Scan the material below and copy every line holding the word "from".

%%

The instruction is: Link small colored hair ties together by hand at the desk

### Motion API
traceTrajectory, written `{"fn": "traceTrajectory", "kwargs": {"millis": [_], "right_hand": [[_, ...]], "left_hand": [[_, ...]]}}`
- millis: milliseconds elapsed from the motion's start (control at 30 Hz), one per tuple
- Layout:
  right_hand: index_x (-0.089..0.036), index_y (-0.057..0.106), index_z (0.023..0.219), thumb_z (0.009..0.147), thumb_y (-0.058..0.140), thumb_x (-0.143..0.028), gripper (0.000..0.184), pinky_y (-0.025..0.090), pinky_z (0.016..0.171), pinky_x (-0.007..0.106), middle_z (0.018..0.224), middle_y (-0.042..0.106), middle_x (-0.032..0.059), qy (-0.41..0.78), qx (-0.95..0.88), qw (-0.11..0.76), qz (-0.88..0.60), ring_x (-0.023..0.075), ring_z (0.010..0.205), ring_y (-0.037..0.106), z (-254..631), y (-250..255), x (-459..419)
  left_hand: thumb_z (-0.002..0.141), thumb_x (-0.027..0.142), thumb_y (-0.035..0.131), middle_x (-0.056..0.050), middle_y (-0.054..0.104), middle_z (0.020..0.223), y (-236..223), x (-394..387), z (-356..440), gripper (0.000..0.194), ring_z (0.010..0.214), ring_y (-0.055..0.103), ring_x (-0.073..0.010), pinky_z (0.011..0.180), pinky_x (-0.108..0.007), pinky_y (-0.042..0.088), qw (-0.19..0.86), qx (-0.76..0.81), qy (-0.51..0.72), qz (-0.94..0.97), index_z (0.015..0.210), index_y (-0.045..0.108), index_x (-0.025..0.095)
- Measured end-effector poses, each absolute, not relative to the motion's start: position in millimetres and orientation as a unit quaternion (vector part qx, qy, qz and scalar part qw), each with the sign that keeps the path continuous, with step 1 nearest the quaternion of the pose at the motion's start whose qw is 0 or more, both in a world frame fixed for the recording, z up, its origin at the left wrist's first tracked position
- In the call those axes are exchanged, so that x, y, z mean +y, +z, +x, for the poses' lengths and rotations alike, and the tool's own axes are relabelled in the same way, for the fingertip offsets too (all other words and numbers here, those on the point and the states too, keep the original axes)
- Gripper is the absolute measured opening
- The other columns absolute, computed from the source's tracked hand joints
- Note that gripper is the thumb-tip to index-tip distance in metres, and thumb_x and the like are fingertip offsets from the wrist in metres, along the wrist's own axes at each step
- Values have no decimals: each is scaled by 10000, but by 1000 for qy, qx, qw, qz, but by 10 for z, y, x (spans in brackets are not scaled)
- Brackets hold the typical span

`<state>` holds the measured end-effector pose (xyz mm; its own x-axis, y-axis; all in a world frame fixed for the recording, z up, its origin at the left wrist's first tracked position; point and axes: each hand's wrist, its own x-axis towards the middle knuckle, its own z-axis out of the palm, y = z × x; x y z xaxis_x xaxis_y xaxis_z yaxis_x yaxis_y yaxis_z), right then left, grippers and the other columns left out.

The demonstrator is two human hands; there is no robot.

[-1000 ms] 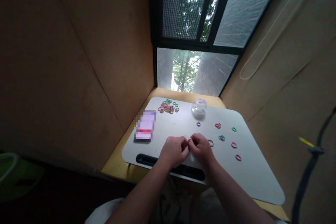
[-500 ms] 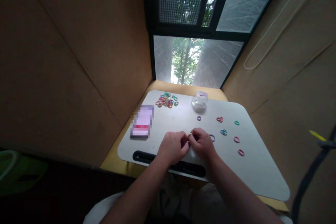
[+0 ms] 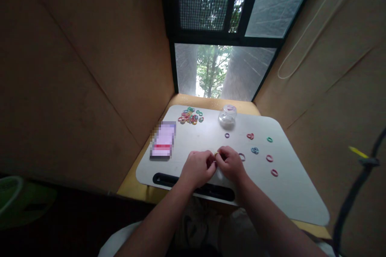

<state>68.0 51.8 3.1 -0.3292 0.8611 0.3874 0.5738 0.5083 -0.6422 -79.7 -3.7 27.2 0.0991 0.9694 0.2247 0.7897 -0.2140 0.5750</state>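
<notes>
My left hand (image 3: 199,168) and my right hand (image 3: 230,164) meet fingertip to fingertip above the white lap table (image 3: 187,140). Both are closed in a pinch, with a small yellow hair tie (image 3: 216,153) showing between them; much of it is hidden by the fingers. Just right of my right hand lies a purple hair tie (image 3: 242,157). Farther back is another purple hair tie (image 3: 227,135). Red hair ties (image 3: 250,136), blue hair ties (image 3: 255,150), a green hair tie (image 3: 269,139) and two pink hair ties (image 3: 269,158) are spread on the right.
A heap of mixed hair ties (image 3: 189,117) lies at the back left. Near the left edge is a phone (image 3: 163,140), its picture blurred. A clear plastic jar (image 3: 227,118) stands at the back. The table's front has a black slot (image 3: 163,179). A window rises behind.
The view has shifted slightly. My hands stay pinched together at the yellow hair tie, with hardly any movement; the things on the table lie as before.
</notes>
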Motion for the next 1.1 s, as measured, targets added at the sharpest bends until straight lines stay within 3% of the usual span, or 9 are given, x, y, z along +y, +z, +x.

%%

WRITTEN RESPONSE
- millis: milliseconds elapsed from the motion's start (control at 30 Hz), one per tuple
- The other columns absolute, computed from the source's tracked hand joints
- Note that gripper is the thumb-tip to index-tip distance in metres, and thumb_x and the like are fingertip offsets from the wrist in metres, along the wrist's own axes at each step

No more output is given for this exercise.